Been collecting local soda bottles for a while, but now I am interested in getting some basic Mason type jars as well.

I have yet to purchase one.  It would be a great help to have some idea as to the price ranges of basic, vintage jars.

I'm interested in the colored varieties such as the pre-1938 Ball jars, but I am also open to clear.
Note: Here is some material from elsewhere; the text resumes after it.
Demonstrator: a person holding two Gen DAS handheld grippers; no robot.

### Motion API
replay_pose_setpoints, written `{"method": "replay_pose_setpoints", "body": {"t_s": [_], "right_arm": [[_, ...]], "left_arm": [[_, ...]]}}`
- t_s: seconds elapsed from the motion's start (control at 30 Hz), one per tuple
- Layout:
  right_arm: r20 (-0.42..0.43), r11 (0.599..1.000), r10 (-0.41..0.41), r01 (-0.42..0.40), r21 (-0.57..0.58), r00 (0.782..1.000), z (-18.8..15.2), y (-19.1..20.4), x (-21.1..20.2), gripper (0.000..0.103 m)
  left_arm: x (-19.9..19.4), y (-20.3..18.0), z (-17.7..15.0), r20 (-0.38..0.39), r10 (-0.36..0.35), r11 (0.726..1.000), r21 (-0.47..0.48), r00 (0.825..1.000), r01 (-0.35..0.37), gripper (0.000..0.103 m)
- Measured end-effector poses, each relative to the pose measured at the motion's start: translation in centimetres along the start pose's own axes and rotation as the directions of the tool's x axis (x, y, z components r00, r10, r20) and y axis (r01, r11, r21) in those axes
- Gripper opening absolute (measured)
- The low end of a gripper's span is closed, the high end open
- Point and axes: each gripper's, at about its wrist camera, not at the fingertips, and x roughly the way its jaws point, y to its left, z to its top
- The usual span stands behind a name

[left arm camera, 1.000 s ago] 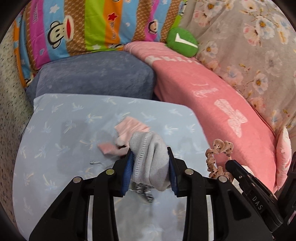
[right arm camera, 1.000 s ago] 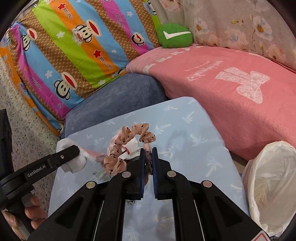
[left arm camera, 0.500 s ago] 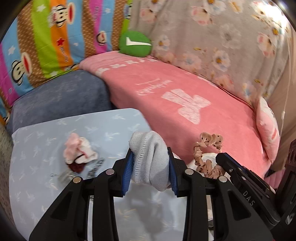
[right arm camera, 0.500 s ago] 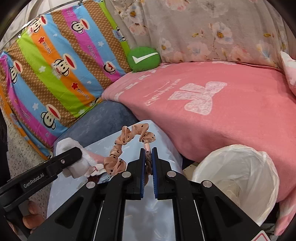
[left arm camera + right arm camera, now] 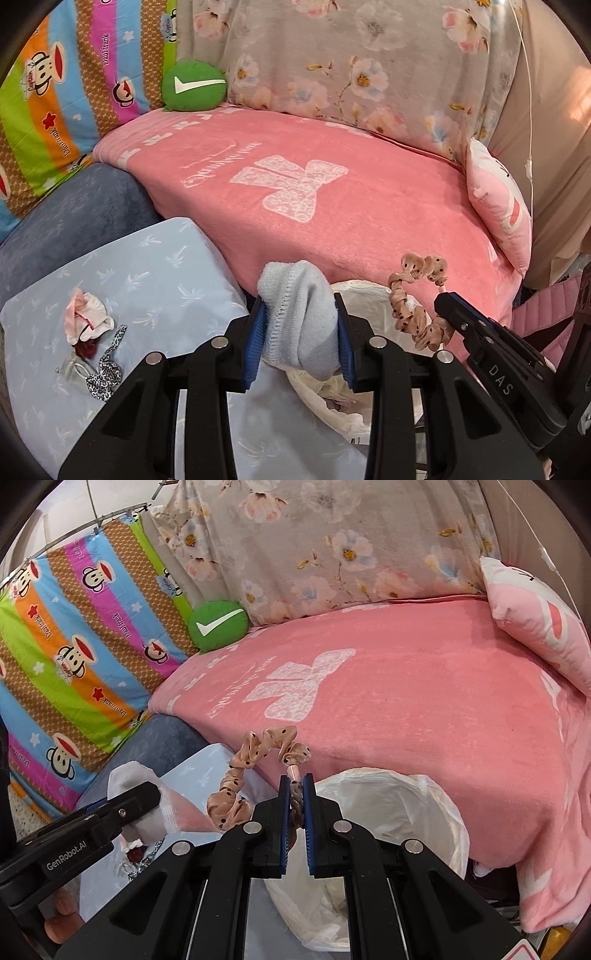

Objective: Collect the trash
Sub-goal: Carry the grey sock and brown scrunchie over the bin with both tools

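Observation:
My left gripper (image 5: pixel 300 325) is shut on a grey-white sock (image 5: pixel 301 317) and holds it over the near rim of a bin lined with a white bag (image 5: pixel 325 391). My right gripper (image 5: pixel 295 797) is shut on a tan polka-dot scrunchie headband (image 5: pixel 255 760), just above the bin's (image 5: pixel 391 834) left rim. The left gripper and its sock (image 5: pixel 147 805) show at the left of the right wrist view. The right gripper with the headband (image 5: pixel 417 310) shows at the right of the left wrist view.
A light blue pillow (image 5: pixel 155 266) holds a pink-white sock (image 5: pixel 86 321), a leopard hair tie (image 5: pixel 105 373) and small clutter. A pink blanket (image 5: pixel 332 192) covers the bed behind the bin. A green cushion (image 5: pixel 194 86) and a pink pillow (image 5: pixel 498 210) lie on it.
Both grippers have swung right from over the blue pillow to the bin, carrying the sock and the headband. The bin has come into the left wrist view.

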Motion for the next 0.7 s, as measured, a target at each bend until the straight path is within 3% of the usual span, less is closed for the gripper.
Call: {"method": "replay_pose_setpoints", "body": {"t_s": [0.37,0.7], "right_arm": [[-0.032,1.0,0.023,-0.024,-0.017,0.999,-1.4,1.4,1.0,0.007],[-0.094,0.995,0.062,-0.069,-0.07,0.994,-3.5,5.3,3.1,0.007]], "left_arm": [[-1.0,3.4,-0.8,-0.006,0.04,0.997,-0.065,0.999,-0.041,0.034],[0.2,8.8,-5.0,-0.101,0.07,0.984,-0.155,0.992,-0.085,0.036]]}}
Just need a starting point so I can recognize a fair price for common canning jars.

Thanks!


----------



## coreya (Apr 19, 2018)

When I started collecting years ago I almost never paid over 1.00 for most and there were tons of them out there (and still seldom pay over a couple bucks). The first and most important thing is to learn the history and variation of the jars and study books like "The Red Book" by Douglas Leybourne which lists thousands of variety's. The next thing is where you look for the older jars, I prefer yard sales, rummage sales and even the occasional estate sale. I used to look on ebay and other online sites and would occasionally find a good deal but most of what you find there now is way over priced for me anyway. The last thing is to decide on what trips your trigger in collecting, is it brand or color or style etc? 
I now have over 800 different jars that I display ranging from the extremely rare to the fairly common and have to be very selective on what I add. BTW you are in an area that should have bunches of choices for jar picking! Again pick up a copy of "The Red Book" you wont be sorry and if you happen to come across the two book volumes of "The Fruit Jar Works" by Creswick (a pricy proposition) and can afford it you will be pleased with the wealth of knowledge. Good luck


----------



## CanadianBottles (Apr 19, 2018)

Common canning jars, like the blue Ball jars or that sort of 20s-30s era jar, really shouldn't cost you more than $2 or so.  There's a LOT of them out there.  Same for The Perfect Seal or Crown jars, though those might only be found in Canada, I'm not sure.  I don't know my jars that well.


----------



## Augusta GA (Apr 30, 2018)

Been looking in antique stores and see prices in the $11-$22 range.  Finally found a clear 1933-1962 quart jar w/o lid for 25 cents at a thrift store.  I suspect it from the later range of dates.  At least it's a start...


----------



## CanadianBottles (Apr 30, 2018)

Yeah antique stores will very often jack up the prices on common but aesthetically pleasing things, because they know that non-collectors will buy them to use as decor.  You'd probably have better luck at antique shows, or by placing a wanted ad on Craigslist.


----------



## jarsnstuff (May 8, 2018)

Yes, get a Redbook!  the newest one is available - #12, and I think it will set you back about $45.  However, it is well worth the cost.  Those same antique stores that sell common jars for $20 also sell $100++ jars for the same $20.  Years ago, we paid $32.50 for a Baltimore Glass Works jar with original Willoughby stopple at an antique mall in our region and were soon thereafter offered $800 for it.  Paid $8 for a Mason's Patent jar with "Made for Wheeler & Bayless" embossed on the back which is the only Mason's Patent jar that's valued at over $1000 in aqua.  I'm convinced there are still great finds out there to be had.


----------



## leemac1955 (Jun 13, 2018)

Visit: http://redbookjars.com/ to to purchase the book.


----------